▶ _TO DO_: Your task is to write out exactly the lines of the listing below, from the first down to the line that holds "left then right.".

*-*-*

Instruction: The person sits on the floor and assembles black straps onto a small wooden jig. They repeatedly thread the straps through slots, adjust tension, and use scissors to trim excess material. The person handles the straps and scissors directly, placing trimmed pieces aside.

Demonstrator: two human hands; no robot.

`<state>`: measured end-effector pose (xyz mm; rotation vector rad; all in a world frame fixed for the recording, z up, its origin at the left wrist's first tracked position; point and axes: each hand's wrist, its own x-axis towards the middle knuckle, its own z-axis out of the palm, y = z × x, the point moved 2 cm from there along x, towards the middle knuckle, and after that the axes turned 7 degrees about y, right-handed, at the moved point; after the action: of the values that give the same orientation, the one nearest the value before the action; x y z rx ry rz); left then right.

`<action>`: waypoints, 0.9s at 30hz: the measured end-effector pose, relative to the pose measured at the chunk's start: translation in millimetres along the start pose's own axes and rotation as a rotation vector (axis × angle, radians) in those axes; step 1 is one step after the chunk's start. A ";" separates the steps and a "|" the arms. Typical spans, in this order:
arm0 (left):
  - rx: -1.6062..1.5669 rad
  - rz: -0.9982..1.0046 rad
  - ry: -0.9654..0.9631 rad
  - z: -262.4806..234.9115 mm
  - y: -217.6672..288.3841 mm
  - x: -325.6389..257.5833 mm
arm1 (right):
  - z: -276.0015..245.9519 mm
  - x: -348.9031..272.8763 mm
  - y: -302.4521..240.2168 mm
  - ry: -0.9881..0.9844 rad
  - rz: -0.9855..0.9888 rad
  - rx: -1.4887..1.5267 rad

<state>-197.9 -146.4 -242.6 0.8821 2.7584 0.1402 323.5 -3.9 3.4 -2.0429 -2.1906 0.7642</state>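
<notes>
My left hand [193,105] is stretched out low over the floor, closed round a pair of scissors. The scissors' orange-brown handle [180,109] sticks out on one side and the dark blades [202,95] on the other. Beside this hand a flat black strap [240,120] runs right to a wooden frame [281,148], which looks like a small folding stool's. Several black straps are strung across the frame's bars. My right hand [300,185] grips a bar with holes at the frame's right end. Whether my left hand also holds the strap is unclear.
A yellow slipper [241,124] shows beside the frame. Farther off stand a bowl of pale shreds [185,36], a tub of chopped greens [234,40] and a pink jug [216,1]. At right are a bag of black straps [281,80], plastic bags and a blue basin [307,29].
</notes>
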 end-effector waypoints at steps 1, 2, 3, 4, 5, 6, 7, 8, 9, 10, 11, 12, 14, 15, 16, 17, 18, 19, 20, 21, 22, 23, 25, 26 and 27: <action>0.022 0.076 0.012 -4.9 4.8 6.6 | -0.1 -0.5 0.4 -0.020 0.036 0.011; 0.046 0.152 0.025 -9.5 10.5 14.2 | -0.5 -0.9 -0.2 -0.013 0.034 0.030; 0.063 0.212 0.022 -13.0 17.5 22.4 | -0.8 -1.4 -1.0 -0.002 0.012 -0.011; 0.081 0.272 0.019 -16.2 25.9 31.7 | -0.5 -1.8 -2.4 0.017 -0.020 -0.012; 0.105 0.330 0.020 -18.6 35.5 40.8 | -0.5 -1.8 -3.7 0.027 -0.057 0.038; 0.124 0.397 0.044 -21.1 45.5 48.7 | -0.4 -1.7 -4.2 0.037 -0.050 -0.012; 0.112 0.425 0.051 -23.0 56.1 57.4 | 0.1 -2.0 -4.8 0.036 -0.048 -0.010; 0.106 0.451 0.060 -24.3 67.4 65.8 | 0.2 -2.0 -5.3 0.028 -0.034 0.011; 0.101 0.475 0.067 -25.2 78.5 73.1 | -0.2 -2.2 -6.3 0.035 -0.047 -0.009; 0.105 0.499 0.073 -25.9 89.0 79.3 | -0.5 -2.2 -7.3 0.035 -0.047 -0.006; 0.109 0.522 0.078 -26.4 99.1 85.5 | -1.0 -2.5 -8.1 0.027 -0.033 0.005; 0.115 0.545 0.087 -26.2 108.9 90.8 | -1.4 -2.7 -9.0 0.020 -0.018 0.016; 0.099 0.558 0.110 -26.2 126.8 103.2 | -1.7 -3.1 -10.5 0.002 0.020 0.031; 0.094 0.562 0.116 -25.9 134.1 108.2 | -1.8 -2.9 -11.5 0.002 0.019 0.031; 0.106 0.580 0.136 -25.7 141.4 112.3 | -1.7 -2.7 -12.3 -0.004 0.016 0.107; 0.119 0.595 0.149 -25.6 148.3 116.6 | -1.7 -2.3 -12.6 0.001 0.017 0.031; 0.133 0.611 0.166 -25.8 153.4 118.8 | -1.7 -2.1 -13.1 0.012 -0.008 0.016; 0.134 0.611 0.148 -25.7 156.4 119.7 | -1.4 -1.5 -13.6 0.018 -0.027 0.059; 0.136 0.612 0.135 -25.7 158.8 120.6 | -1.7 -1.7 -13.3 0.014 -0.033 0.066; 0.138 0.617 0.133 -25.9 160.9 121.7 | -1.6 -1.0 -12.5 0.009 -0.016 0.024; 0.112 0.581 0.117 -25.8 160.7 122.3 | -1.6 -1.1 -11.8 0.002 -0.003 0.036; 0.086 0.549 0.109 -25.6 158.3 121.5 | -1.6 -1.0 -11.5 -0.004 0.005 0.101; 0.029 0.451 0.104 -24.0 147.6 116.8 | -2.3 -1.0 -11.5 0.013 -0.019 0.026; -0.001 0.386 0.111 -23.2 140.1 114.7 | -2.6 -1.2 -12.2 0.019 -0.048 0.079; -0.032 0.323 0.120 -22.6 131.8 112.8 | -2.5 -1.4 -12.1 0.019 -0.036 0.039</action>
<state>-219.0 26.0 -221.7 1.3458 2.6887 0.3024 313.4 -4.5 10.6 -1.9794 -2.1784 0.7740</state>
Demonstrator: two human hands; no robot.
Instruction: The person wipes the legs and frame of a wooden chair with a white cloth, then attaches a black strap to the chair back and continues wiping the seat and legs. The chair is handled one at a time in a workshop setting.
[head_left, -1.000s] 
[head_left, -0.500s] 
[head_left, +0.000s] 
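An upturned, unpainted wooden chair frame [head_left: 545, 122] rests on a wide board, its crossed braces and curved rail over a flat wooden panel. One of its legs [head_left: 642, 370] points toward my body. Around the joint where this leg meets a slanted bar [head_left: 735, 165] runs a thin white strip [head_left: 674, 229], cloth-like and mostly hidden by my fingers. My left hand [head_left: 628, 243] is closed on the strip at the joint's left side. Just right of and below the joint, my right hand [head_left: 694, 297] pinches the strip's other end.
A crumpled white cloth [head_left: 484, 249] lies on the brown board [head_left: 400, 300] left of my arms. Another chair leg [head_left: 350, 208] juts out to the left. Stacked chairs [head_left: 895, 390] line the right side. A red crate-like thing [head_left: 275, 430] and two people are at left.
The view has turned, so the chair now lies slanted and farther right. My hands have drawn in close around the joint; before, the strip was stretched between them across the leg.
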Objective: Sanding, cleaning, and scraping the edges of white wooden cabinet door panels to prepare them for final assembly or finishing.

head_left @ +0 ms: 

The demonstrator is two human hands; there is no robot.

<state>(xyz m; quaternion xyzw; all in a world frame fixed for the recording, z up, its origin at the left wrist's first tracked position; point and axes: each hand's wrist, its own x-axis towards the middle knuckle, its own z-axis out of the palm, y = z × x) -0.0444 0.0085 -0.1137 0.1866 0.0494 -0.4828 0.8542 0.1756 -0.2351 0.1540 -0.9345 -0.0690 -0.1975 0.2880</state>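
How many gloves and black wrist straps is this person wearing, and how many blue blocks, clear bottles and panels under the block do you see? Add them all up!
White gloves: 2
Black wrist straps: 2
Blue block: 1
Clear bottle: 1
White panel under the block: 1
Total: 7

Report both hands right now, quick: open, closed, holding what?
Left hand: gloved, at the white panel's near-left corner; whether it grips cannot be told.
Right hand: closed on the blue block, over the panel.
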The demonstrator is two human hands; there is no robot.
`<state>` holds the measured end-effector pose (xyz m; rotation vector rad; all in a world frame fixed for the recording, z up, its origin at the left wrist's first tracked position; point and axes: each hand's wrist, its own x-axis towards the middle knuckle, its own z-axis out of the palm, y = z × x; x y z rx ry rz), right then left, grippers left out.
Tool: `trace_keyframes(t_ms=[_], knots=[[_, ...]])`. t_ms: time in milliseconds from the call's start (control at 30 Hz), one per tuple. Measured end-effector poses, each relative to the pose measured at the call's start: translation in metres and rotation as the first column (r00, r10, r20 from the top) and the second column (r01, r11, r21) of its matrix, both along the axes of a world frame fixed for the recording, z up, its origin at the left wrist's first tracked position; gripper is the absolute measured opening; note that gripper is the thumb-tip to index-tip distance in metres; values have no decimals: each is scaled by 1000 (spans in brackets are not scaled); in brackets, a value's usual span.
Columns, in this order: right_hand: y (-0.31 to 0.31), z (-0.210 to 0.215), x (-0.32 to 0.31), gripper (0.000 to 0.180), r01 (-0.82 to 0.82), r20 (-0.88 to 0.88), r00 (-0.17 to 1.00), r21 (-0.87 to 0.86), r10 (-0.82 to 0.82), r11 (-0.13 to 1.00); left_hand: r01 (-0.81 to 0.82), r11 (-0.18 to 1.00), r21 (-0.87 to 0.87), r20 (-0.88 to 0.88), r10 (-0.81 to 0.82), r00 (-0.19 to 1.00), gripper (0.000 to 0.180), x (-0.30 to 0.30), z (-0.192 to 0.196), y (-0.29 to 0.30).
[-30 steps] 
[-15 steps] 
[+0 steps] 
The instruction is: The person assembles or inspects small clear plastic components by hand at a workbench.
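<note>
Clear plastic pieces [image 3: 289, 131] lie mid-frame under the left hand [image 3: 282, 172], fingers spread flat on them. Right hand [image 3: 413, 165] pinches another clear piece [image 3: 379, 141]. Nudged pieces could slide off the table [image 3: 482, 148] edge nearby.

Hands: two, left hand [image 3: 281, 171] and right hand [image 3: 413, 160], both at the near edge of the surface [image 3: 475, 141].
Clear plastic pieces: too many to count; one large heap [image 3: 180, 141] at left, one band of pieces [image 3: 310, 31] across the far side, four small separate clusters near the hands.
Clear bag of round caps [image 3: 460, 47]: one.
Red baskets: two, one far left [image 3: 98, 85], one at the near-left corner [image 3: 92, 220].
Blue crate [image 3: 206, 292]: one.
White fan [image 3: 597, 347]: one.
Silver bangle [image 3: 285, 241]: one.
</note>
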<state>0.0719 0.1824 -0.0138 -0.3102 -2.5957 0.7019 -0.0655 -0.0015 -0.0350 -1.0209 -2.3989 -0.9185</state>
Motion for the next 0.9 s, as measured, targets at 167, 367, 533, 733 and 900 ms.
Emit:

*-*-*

▶ _ANSWER BELOW_:
Instruction: The person sits on the floor and assembles black straps onto a small wooden jig. They repeatedly thread the straps through slots, adjust tension, and use scissors to trim excess material. The person handles the straps and scissors directly, placing trimmed pieces aside.

Demonstrator: two human hands; no robot.

`<state>`: measured end-effector pose (xyz mm; rotation vector rad; all in a world frame fixed for the recording, z up, its origin at the left wrist's first tracked position; point and axes: each hand's wrist, its own x-axis towards the middle knuckle, its own z-axis out of the palm, y = z × x, the point moved 2 cm from there along x, towards the middle knuckle, and after that the axes turned 7 degrees about y, right-handed, at the moved point; after the action: of the values that give the same orientation, the one nearest the value before the action; x y z rx ry rz); left then right.

What the exercise asked for is complete.